Rapeseed markets are currently balancing strong structural demand from biodiesel and food with cautious macro sentiment and fund activity. New US biodiesel blending rules underpin medium-term vegetable oil usage, while geopolitical tensions in the Persian Gulf keep crude oil – and by extension biofuel feedstocks – well bid. At the same time, recent US data on soybean stocks, acreage intentions and exports, plus slightly softer Euronext nearby futures, temper aggressive upside. Physical offers in Ukraine and France have been nudging higher, confirming underlying tightness in spot availability.

📈 Prices & Futures Structure

On Euronext, rapeseed futures are clustered in a narrow band around EUR 500/t. The May 2026 contract last traded at about EUR 508/t, with August 2026 at EUR 501/t and November 2026 at EUR 503.5/t, indicating a largely flat curve into the new crop with only a mild old-to-new discount. Further out, February and May 2027 hover close to EUR 500/t as well, signalling that the market does not (yet) price in a major medium-term surplus.

ICE canola futures in Winnipeg strengthened modestly on March 30, with May 2026 closing near CAD 728/t (+0.99% on the day), and the forward strip up by roughly 0.7–0.9% across 2026–2027. Converted to EUR, ICE levels corroborate the firm tone in European rapeseed. In physical markets, recent offers suggest Ukrainian rapeseed FCA Kyiv and Odesa around EUR 610–620/t and French rapeseed FOB Paris near EUR 570/t, all slightly higher than a week earlier and broadly tracking the futures strength.

Market Delivery Price (EUR/t) Trend vs. prev. week
MATIF Rapeseed May 2026 ≈ 508 Sideways / slightly softer
MATIF Rapeseed Nov 2026 ≈ 504 Marginally firmer
ICE Canola May 2026 ≈ 500–510 (EUR equiv.) Up ~1% w/w
Physical UA FCA Kyiv/Odesa ≈ 610–620 Up ~10 EUR/t
Physical FR FOB Paris ≈ 570 Up ~20 EUR/t

🌍 Supply, Demand & Policy Drivers

The latest US Environmental Protection Agency rules for biodiesel blending confirm higher mandatory blending volumes versus previous years. This supports demand for vegetable oils overall, with US soybean oil as the primary beneficiary, but the effect spills over into global rapeseed oil pricing via higher competing feedstock values. Medium term, the announcement that from 2028 foreign biofuels and feedstocks will receive only 50% credit within the US system implies more domestic sourcing, tightening the US balance sheet and reinforcing the role of Europe and Canada as key alternative suppliers.
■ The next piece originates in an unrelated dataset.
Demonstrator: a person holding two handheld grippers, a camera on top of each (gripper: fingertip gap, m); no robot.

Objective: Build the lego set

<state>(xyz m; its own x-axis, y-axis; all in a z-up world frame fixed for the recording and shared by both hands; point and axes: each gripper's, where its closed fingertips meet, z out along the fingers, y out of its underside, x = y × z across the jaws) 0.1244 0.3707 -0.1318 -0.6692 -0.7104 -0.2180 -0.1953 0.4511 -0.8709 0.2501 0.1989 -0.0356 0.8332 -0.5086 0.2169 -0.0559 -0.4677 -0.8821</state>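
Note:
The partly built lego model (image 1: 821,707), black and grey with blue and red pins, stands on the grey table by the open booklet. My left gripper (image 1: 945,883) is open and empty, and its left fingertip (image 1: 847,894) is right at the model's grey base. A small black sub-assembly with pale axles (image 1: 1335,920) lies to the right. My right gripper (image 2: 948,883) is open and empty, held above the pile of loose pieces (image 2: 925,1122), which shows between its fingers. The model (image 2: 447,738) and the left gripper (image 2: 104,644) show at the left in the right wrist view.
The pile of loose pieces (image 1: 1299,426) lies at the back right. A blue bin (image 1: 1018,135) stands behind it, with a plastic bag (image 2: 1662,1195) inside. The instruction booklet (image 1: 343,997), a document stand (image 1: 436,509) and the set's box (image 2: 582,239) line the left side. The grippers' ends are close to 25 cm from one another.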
In the short run, the rules triggered little market reaction as they were mostly anticipated and already reflected in prices. More immediate attention is on US soybean fundamentals: quarterly stocks around early March are expected higher year-on-year and export commitments are lagging last season by about 18%, reaching only 87% of the USDA’s full-year export forecast versus a 95% average pace. That somewhat caps soy-led rallies but does not remove the structural support from biodiesel and global vegetable oil demand that underpins rapeseed.

📊 Market Positioning & Sentiment

Commitments of Traders data show a cautious but orderly adjustment in speculative exposure. On Chicago soybeans, non-commercial traders reduced net long positions by just over 4,000 contracts to about 198,000, signalling some profit-taking ahead of key USDA reports on stocks and acreage. This softens, but does not reverse, the bullish speculative bias across the oilseed complex.

For Euronext rapeseed, non-commercial market participants trimmed their net long from roughly 62,400 to 57,100 contracts, while commercials reduced their net short from about 68,300 to 63,500 contracts. The parallel move by both groups indicates less aggressive directional conviction but continued underlying confidence in price levels near EUR 500/t. Importantly, there is no sign of disorderly long liquidation, which would have signalled a more bearish shift.

🛢️ Macro & Energy Backdrop

The geopolitical situation in the Persian Gulf remains a critical external driver. The ongoing war around Iran and the effective disruption of the Strait of Hormuz have pushed Brent crude into the USD 110–115/bbl range in recent days, with some trades testing above USD 116/bbl as new attacks and threats emerged. Multiple reports highlight that around a fifth of global oil supply normally transits the strait, and current flows are heavily curtailed, keeping energy prices elevated.

This energy shock is feeding directly through to biofuel economics. Higher diesel and gasoline prices increase the incentive to blend biodiesel, while also pushing up production and logistics costs for oilseeds. European rapeseed thus benefits from a dual support: structurally from blending mandates, and cyclically from the crude oil rally. The risk, however, is that a prolonged energy shock could weigh on global growth and fuel demand later in the year, moderating the upside.

🌦️ Weather & Crop Outlook

Weather in key rapeseed regions remains seasonally mixed but broadly non-threatening for now. In Western Europe, conditions into early April are generally favourable for winter rapeseed, with no widespread stress signals emerging so far. Recent crop forecasts for the EU‑27 point to stable 2026 rapeseed production around 20.8 Mt, essentially unchanged from earlier estimates, supporting the current flat futures curve.

In the Black Sea region, including Ukraine, the main focus is on spring fieldwork and logistics rather than weather-driven yield risk at this stage. Any escalation in regional infrastructure or export corridor disruptions would likely tighten FOB offers further, particularly as EU crushers and biodiesel producers rely on Black Sea supplies to complement domestic output.

📆 Trading Outlook & Strategy

  • For crushers and biofuel producers: Consider securing a portion of Q3–Q4 2026 rapeseed needs around the current EUR 500/t MATIF level, given strong energy-linked support and limited contango. Scale in rather than fully covering, to retain flexibility if macro conditions deteriorate.
  • For farmers: The narrow discount between May and new-crop November 2026 suggests good opportunities for incremental forward selling on weather rallies. Hedging 20–30% of expected new-crop production at or above current November levels may balance price risk with upside participation.
  • For speculative traders: The modest reduction in net longs and firm physical premiums argue against aggressive short positions. Relative value trades (rapeseed vs soy oil or canola) could be favoured over outright directional bets until clearer signals emerge from USDA data and the Middle East conflict.

📍 3‑Day Directional View (EUR Terms)

  • MATIF Rapeseed (May 2026): Slightly firm bias around EUR 505–515/t, tracking crude oil and USDA‑related positioning.
  • ICE Canola (May 2026, EUR‑equiv.): Mild upside potential, likely to shadow energy and soybean moves.
  • Physical UA & FR Rapeseed: Stable to slightly firmer premiums as crushers maintain coverage and logistics remain a constraint.